A centuries-old template for China’s economic influence may be the best idea the nation’s current-day leaders have for addressing a shortfall in growth.
China reported on Wednesday that the economy expanded the least since the 2009 global recession last quarter, at a 7 percent pace. Last time round, policy makers unleashed a record credit expansion that’s left a legacy of unused properties and rising bad debts.
Now, President Xi Jinping and his colleagues are focused instead on restructuring initiatives, including steps to bolster the role of private enterprise. With overseas demand for Chinese products waning, Xi’s grand plan is to deepen ties with Asian countries along the Silk Road commerce and migration routes of the Middle Ages.
Through initiatives including a $40 billion Silk Road Fund, and the $100 billion Asian Infrastructure Investment Bank now taking shape, Xi aims to fund projects that will aid development in what’s already some of the world’s fastest-growing areas. The vision could produce benefits that match China’s integration with the global economy when it joined the World Trade Organization in 2001, according to Australia & New Zealand Banking Group Ltd.
“China’s scale means the country has the capacity to change the economic fortunes of the Silk Road region,” said Ben Simpfendorfer, founder of research firm Silk Road Associates in Hong Kong, which advises multinational companies on expansion strategies in Asia and the Middle East. “We are watching the rebirth of the world’s center of economic gravity.”
China calls the plan “One Belt, One Road,” the “road” actually referring to the Maritime Silk Road linking China’s east coast to Europe via the South China Sea and Indian Ocean. The “belt” refers to the land mass of China, Central Asia, Russia and Europe.
For Chinese manufacturers, fresh opportunities in countries from Indonesia to Kazakhstan would help counter the impact of a domestic property-market slump and sluggish demand for exports in Europe. Government data Wednesday showed that industrial output rose 5.6 percent in March from a year before -- weaker than all 40 forecasts in a Bloomberg News survey.
Boosting infrastructure investment overseas will also help China’s industries with excess capacity including in steel, cement and construction to sell abroad, said Alicia Garcia-Herrero, chief economist for emerging markets at Banco Bilbao Vizcaya Argentaria SA in Hong Kong.
China’s previous overseas investment forays have hit obstacles. Sri Lanka’s Prime Minister Maithripala Sirisena has suspended a $1.4 billion Chinese-funded plan to build a city on reclaimed land near Colombo’s port, pending a review into whether the project was being implemented with relevant approvals.
In Kazakhstan, through which Xi envisages pipelines, roads and railways, China has struggled to gain influence.
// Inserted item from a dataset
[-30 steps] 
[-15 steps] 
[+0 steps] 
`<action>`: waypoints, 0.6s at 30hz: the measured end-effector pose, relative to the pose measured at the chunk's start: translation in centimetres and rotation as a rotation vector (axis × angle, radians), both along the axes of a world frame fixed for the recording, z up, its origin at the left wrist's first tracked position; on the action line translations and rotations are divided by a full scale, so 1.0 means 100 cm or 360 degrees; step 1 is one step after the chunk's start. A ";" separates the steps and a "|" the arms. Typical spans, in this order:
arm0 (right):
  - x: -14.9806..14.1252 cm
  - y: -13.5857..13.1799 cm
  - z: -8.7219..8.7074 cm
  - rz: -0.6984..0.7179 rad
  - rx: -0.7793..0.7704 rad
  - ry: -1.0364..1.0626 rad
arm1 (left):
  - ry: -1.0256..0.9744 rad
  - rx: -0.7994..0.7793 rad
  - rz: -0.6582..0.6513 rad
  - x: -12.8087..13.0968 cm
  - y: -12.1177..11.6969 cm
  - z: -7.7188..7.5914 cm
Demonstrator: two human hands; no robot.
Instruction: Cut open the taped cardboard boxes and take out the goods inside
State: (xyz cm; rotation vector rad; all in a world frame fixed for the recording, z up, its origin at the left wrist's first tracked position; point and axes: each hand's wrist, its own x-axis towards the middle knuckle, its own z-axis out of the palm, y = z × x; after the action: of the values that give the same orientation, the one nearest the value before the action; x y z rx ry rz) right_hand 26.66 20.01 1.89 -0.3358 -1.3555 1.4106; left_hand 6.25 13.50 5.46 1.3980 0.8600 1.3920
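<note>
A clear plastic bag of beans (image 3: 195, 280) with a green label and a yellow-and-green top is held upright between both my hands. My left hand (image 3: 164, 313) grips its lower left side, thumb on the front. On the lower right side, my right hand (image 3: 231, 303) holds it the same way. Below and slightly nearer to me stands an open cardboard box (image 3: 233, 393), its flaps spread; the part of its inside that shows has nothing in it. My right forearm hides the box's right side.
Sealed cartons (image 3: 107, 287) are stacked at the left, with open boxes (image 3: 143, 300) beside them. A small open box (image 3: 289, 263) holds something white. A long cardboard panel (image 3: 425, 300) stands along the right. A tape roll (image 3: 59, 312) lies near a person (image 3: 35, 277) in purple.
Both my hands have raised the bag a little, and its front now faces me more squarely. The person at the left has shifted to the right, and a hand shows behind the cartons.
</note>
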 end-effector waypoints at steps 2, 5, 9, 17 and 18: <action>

It has failed to reach a free-trade agreement mooted more than 20 years ago and in 2009, the Kazakh president rejected a plan to lease farmland to China after protests from a public wary of their neighbor’s growing power.
China’s direct investments overseas have thus far left “a catalog of mis-allocation, waste, poor administration and weak commercial standards and returns,” said George Magnus, a senior independent economic adviser to UBS Group AG in London.
Using multilateral institutions such as the AIIB could soothe concerns over China’s political influence. The expertise gained at the AIIB may also help develop standards that could apply to loans and other assistance for infrastructure development from the Silk Road Fund.
The undertaking has the potential to boost a region that will contribute 80 percent of global economic growth and vault 3 billion more people into the middle class by 2050, according to advisory firm McKinsey & Co.
Deepening economic cooperation with dozens of countries along the routes may help China leap to the next level of globalization, wrote ANZ Bank analysts led by Chief China economist Liu Li-Gang in Hong Kong in a March 30 note.
“The initiative will boost infrastructure investment especially railway, highway, shipping, port development and the resources sector,” they wrote.
The plan will drive domestic demand for construction machinery used for infrastructure by an annual average of 11.9 percent and boost providers of railway and nuclear power equipment, China International Capital Corp.’s analysts Wu Huimin and Kong Lingxin wrote in a March 31 note.
The maritime “road” will be more successful than the land route across Central Asia “simply because there is vastly more economic activity” there, said David Dollar, a senior fellow at the Brookings Institution in Washington, who previously worked for the U.S. Treasury in Beijing.
“Think of coastal China, the Philippines, Vietnam, Indonesia, continuing on to Bangladesh and India -- there is a huge amount of economic activity already and an insufficient degree of integration,” said Dollar, a former head of the World Bank in China. “Plus sea transport is less expensive than land transport.”
While more than 40 nations have applied to be founding members of the AIIB, the U.S. and Japan have declined so far because of question marks over governance.
The plan is “a potential game changer,” said Simpfendorfer.